As divergent approaches to local firearms regulation continue to take shape across the country, a newly passed bill in Utah seeks to strengthen the state’s role in setting gun laws.
The Utah State Senate voted 20-5 on Tuesday to pass Senate Bill 115. The bill seeks to boost Utah’s existing firearm preemption law by clarifying that the state legislature is the sole governing body that can regulate firearms and ammunition unless it explicitly states otherwise. The bill also creates an avenue for civil action against localities that attempt to enact their own gun restrictions.
“The individual right to keep and bear arms being a constitutionally protected right under Article I, Section 6 of the Utah Constitution and the Second Amendment to the United States Constitution, the Legislature finds the need to provide uniform civil and criminal firearm laws throughout the state and declares that the Legislature occupies the whole field of state regulation of firearms,” the bill reads.
The bill is just the latest example of a new approach to gun regulation at the state and local levels.

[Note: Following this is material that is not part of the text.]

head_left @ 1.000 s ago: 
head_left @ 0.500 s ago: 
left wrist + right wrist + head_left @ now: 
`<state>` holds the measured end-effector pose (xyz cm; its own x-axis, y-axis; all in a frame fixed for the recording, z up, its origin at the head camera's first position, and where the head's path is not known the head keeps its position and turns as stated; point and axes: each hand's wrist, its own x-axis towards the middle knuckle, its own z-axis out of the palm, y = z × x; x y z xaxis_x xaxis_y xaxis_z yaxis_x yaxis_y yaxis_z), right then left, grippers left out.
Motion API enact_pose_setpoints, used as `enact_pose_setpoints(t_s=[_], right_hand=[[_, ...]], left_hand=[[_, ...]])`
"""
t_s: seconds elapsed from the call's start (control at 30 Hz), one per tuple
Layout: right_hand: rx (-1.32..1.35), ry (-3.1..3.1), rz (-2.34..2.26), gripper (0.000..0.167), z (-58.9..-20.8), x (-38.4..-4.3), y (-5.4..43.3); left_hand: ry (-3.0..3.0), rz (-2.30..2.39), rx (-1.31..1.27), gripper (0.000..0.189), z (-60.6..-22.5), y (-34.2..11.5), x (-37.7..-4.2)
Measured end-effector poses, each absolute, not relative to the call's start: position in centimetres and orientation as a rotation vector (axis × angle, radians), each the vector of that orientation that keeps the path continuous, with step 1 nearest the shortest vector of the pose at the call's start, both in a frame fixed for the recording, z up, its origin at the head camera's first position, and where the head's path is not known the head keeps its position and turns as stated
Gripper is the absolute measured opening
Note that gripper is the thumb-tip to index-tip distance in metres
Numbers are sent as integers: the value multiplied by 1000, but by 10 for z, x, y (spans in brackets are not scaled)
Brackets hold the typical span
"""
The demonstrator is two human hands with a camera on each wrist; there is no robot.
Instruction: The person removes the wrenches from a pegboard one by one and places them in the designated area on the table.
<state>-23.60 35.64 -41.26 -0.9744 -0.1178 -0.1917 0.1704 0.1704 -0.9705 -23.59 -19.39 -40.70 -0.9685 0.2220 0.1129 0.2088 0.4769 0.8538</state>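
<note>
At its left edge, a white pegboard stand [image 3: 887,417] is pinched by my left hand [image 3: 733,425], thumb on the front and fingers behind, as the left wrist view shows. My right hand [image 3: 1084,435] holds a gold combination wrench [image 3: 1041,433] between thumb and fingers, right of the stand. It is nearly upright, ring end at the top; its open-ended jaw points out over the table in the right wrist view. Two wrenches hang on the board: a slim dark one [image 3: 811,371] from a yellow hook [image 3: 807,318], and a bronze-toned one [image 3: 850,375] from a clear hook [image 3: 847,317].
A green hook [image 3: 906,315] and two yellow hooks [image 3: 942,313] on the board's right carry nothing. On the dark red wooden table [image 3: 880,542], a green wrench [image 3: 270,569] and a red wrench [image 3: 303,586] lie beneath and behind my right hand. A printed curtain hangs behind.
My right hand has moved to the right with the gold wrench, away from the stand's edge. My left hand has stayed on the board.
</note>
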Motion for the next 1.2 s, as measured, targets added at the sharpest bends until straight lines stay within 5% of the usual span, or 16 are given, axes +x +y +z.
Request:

As localities have become increasingly active in establishing gun laws, states have started to split on how to address local control over firearms.
States like Colorado have taken the unprecedented step to repeal state preemption to grant localities the ability to propose highly restrictive gun laws. Meanwhile, states like Utah have sought to pass laws further restricting localities from enacting gun control, often including provisions in the law to punish those that do.

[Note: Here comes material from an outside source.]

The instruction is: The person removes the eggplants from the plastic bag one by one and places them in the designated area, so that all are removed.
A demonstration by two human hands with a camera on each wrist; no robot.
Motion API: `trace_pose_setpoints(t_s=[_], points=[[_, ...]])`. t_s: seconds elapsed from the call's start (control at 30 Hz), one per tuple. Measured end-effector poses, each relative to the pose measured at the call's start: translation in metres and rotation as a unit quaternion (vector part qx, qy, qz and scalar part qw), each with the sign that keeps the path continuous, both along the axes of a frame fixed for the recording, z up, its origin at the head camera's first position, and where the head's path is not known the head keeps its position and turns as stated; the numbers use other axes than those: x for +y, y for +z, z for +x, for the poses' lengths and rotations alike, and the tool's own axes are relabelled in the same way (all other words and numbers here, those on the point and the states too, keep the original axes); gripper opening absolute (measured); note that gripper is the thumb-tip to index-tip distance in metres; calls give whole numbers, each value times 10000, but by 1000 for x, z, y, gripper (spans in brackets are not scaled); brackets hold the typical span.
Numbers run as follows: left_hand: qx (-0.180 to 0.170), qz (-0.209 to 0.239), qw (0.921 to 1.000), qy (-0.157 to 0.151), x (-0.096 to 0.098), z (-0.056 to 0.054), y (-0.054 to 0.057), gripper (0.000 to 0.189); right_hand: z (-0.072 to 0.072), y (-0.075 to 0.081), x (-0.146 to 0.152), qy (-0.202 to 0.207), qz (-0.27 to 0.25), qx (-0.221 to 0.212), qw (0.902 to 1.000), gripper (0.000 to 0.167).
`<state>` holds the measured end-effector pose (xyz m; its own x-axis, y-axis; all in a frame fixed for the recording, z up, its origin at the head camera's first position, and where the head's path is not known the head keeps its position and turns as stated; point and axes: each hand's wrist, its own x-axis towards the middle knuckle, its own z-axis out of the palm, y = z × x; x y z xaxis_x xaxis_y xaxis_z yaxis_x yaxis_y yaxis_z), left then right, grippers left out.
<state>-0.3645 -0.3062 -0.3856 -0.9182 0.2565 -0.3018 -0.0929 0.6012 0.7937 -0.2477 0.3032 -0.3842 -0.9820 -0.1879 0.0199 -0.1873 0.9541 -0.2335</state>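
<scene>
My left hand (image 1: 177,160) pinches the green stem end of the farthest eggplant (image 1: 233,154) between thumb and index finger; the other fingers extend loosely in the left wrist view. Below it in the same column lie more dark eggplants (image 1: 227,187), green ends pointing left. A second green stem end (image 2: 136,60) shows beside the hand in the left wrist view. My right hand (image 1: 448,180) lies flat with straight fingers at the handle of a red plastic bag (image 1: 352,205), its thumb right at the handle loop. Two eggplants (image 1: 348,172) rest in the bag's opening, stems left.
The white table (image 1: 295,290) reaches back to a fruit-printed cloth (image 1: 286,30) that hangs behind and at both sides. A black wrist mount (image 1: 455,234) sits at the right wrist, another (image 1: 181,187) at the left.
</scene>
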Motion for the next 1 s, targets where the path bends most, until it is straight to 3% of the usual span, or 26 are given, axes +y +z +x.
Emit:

The enhanced enforcement section of SB 115 provides that a local authority that violates the state’s preemption rules could face litigation from any person “harmed” by a local gun law. The litigation could result in a court order declaring the ordinance void and a civil award for damages.
Helen Droitsch, a leader with the Utah chapter of Moms Demand Action, decried the bill as an example of how lawmakers have “failed” the state.
“Taking away any autonomy our local governments have and putting their fate in the gun lobby is just another thing on the long list of disappointments from our so-called leaders,” she said in a statement asking the governor to veto the bill.
The law was inspired by a 2019 Salt Lake County ordinance requiring background checks for all sales, both private and commercial, at gun shows in county facilities. Utah does not have a universal background check statute.
Versions of the bill were first introduced two years ago in response to the ordinance but failed to get past the State Senate in 2020 and 2021.
SB 115 now heads to Governor Spencer Cox’s (R.) desk, where he can either sign or veto the bill. His office did not respond to a request for comment.